### What is needed:
Repeat the data verbatim, images excluded.

### Data section:
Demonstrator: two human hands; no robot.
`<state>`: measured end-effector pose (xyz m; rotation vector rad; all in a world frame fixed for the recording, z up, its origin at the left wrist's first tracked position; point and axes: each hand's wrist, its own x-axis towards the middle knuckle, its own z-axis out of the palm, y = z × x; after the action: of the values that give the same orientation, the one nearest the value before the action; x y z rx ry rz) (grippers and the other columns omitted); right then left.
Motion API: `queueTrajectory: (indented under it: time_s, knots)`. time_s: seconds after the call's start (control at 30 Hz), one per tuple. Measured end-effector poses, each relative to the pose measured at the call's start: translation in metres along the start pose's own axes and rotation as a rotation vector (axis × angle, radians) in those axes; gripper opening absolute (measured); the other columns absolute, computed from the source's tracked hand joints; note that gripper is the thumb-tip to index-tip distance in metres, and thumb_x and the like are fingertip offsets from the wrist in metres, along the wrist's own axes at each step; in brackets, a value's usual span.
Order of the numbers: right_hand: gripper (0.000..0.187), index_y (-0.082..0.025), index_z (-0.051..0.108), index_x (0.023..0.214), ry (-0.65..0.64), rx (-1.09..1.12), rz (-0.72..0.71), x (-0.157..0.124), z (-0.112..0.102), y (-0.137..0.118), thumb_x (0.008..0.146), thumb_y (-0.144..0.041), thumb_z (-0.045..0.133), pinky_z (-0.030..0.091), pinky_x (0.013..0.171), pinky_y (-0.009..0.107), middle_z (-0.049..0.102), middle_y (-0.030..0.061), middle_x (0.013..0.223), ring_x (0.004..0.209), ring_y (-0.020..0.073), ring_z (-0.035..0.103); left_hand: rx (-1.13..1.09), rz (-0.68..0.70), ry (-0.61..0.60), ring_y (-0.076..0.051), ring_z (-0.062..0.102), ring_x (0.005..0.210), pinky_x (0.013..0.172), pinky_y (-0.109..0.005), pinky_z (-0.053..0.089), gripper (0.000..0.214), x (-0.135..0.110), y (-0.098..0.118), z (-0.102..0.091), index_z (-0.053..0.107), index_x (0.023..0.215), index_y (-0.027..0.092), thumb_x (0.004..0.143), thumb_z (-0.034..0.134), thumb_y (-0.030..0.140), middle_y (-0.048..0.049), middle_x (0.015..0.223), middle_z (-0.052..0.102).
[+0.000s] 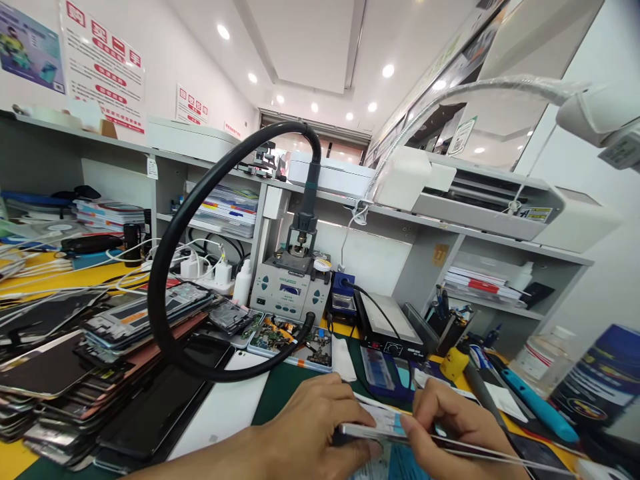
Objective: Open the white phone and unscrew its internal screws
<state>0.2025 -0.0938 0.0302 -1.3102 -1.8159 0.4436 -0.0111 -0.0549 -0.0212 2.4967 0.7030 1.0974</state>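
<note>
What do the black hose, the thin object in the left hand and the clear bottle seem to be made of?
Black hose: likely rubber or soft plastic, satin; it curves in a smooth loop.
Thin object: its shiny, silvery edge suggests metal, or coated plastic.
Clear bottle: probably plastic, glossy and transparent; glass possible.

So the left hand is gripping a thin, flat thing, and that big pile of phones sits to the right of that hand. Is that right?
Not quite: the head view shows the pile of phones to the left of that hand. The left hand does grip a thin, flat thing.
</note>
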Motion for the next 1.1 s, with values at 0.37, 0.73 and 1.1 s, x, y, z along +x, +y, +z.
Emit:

### Result below:
Demonstrator: two human hands; no robot.
`<state>`: measured end-effector pose (xyz m; rotation vector rad; all in a world frame fixed for the recording, z up, its origin at the left wrist's first tracked position; point and axes: each hand's wrist, its own x-axis towards the middle knuckle, its own z-axis out of the palm, y = z × x; after the action: of the values that give the same orientation, the one nearest the value before the action; x y z rx ry rz) (grippers and the other columns omitted); right then left.
Motion API: `queueTrajectory: (indented under it: time_s, knots)`. time_s: seconds after the call's start (control at 30 Hz), one per tuple. Measured end-effector poses, each relative to the pose measured at the call's start: translation in metres along the start pose's own axes and rotation as a rotation vector (axis × angle, radians) in those axes; gripper opening absolute (measured); the other columns absolute, computed from the source's tracked hand joints; note that gripper is the thumb-tip to index-tip distance in metres, and thumb_x and the like are fingertip offsets from the wrist in metres, along the wrist's own axes at each step; in brackets, a value's usual span.
Order of the numbers: right_hand: gripper (0.000..0.187), index_y (-0.082..0.025), index_z (-0.051..0.108), index_x (0.023..0.214), ry (-0.65..0.64), rx (-1.09..1.12), rz (-0.72..0.71), x (-0.157..0.124), z (-0.112..0.102), y (-0.137..0.118), thumb_x (0.008..0.146), thumb_y (-0.144..0.041), thumb_z (-0.045..0.133), pinky_z (-0.030..0.091), pinky_x (0.013..0.171), pinky_y (-0.009..0.107), middle_z (-0.049..0.102), middle_y (-0.030..0.061), middle_x (0.013..0.223), ring_x (0.004..0.209), ring_y (-0.020..0.073), ring_z (-0.035..0.103); left_hand: rx (-1.13..1.09), rz (-0.68..0.70), ry (-0.61..0.60), ring_y (-0.076..0.051), ring_z (-0.062..0.102), ring_x (0.005..0.210), pinky_x (0.013..0.172), pinky_y (-0.109..0.005), pinky_z (-0.053..0.089), gripper (0.000..0.214), x (-0.135..0.110), y (-0.098..0.118), z (-0.102..0.091), index_z (-0.053..0.107), index_x (0.023..0.215), index_y (-0.027..0.092), thumb_x (0.004..0.143), thumb_z (-0.034..0.134), thumb_y (-0.030..0.140), middle_y (-0.048..0.049), middle_x (0.015..0.223), middle_z (-0.052..0.102).
[+0.000s] 
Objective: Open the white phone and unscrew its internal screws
<state>0.2025 -0.0938 0.0302 -1.3102 -1.8159 0.4436 -0.0111 -0.0549 -0.0212 2.4967 0.7030 1.0974</state>
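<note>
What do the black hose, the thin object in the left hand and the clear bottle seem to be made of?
Black hose: likely rubber or soft plastic, satin; it curves in a smooth loop.
Thin object: its shiny, silvery edge suggests metal, or coated plastic.
Clear bottle: probably plastic, glossy and transparent; glass possible.

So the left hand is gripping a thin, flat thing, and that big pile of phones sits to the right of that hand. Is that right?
Not quite: the head view shows the pile of phones to the left of that hand. The left hand does grip a thin, flat thing.
</note>
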Motion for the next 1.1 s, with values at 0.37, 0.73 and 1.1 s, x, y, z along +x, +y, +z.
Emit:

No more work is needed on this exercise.